[[ THE DATA open ]]

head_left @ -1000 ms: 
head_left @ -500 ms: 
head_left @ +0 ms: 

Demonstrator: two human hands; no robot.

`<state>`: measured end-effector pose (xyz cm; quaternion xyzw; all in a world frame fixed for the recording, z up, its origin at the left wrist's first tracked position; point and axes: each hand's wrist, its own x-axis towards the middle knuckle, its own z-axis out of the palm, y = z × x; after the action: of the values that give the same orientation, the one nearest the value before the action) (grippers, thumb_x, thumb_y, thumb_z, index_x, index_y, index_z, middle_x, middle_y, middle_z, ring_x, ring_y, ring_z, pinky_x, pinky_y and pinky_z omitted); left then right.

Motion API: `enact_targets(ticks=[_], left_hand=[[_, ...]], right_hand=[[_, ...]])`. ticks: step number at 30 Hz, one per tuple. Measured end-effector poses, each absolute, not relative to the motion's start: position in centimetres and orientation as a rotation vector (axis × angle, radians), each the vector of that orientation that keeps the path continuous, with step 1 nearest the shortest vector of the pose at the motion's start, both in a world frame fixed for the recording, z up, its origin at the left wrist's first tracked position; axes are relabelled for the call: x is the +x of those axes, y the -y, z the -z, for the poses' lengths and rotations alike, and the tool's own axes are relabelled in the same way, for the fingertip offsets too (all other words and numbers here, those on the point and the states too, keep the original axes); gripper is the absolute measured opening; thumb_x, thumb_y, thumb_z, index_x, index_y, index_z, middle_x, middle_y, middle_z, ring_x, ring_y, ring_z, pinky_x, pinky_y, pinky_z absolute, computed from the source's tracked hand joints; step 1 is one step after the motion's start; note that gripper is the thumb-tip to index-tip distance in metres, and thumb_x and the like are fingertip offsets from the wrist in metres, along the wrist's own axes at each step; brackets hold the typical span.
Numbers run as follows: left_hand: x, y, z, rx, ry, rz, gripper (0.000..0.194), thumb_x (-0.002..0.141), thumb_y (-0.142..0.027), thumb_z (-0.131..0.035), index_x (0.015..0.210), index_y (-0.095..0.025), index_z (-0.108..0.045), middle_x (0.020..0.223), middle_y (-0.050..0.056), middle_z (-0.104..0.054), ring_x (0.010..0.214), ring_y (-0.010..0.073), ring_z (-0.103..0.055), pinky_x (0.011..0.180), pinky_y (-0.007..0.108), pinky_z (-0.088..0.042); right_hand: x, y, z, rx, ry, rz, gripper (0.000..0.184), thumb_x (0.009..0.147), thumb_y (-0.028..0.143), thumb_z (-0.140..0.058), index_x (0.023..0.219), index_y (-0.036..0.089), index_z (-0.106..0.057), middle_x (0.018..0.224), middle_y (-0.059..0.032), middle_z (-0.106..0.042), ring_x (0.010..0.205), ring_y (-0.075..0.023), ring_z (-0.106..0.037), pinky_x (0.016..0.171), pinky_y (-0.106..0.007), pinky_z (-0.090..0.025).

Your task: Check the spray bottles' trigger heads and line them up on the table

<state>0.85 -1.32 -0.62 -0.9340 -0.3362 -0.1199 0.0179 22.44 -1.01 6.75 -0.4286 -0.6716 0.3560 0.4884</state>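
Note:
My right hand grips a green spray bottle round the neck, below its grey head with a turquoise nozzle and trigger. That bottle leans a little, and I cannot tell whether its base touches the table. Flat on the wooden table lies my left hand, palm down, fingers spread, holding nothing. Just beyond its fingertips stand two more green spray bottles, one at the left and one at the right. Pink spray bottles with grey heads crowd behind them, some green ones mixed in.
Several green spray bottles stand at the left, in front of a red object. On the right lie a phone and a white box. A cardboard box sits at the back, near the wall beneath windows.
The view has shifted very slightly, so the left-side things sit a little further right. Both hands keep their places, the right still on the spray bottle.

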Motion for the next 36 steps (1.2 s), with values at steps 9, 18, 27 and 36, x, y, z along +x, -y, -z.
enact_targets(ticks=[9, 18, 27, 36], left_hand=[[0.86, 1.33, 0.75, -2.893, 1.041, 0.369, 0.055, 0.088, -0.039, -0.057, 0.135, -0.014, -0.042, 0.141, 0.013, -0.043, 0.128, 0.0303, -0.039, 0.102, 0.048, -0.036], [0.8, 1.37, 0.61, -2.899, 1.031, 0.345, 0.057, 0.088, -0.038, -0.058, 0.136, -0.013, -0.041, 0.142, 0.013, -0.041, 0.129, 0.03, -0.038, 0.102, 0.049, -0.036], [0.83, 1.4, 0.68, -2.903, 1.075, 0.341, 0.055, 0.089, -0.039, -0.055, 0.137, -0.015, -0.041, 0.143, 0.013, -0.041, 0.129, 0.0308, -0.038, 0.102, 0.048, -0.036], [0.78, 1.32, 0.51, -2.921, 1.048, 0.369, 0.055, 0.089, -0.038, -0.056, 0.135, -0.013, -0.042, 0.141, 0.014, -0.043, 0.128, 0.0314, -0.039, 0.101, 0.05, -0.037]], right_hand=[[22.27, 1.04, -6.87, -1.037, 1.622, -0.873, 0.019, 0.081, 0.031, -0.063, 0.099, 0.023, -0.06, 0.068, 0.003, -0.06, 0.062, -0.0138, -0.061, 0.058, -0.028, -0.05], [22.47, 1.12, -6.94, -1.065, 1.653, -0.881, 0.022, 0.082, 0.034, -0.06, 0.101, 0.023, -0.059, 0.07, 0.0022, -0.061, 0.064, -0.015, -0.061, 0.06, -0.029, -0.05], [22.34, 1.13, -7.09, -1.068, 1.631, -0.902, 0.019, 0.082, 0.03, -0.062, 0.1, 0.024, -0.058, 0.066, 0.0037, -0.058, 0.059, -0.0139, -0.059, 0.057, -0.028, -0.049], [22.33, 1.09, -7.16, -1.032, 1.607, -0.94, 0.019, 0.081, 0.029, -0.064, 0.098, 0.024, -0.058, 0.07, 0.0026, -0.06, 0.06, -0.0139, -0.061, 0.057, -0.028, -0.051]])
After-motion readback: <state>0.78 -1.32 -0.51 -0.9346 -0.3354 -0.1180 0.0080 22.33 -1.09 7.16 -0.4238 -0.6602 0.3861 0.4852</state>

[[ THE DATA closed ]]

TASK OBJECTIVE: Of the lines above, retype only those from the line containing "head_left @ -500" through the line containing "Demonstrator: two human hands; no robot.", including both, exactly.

RESULT OF THIS EXERCISE:
head_left @ -500 ms: 
head_left @ +0 ms: 

Demonstrator: two human hands; no robot.

There is no additional output for this exercise.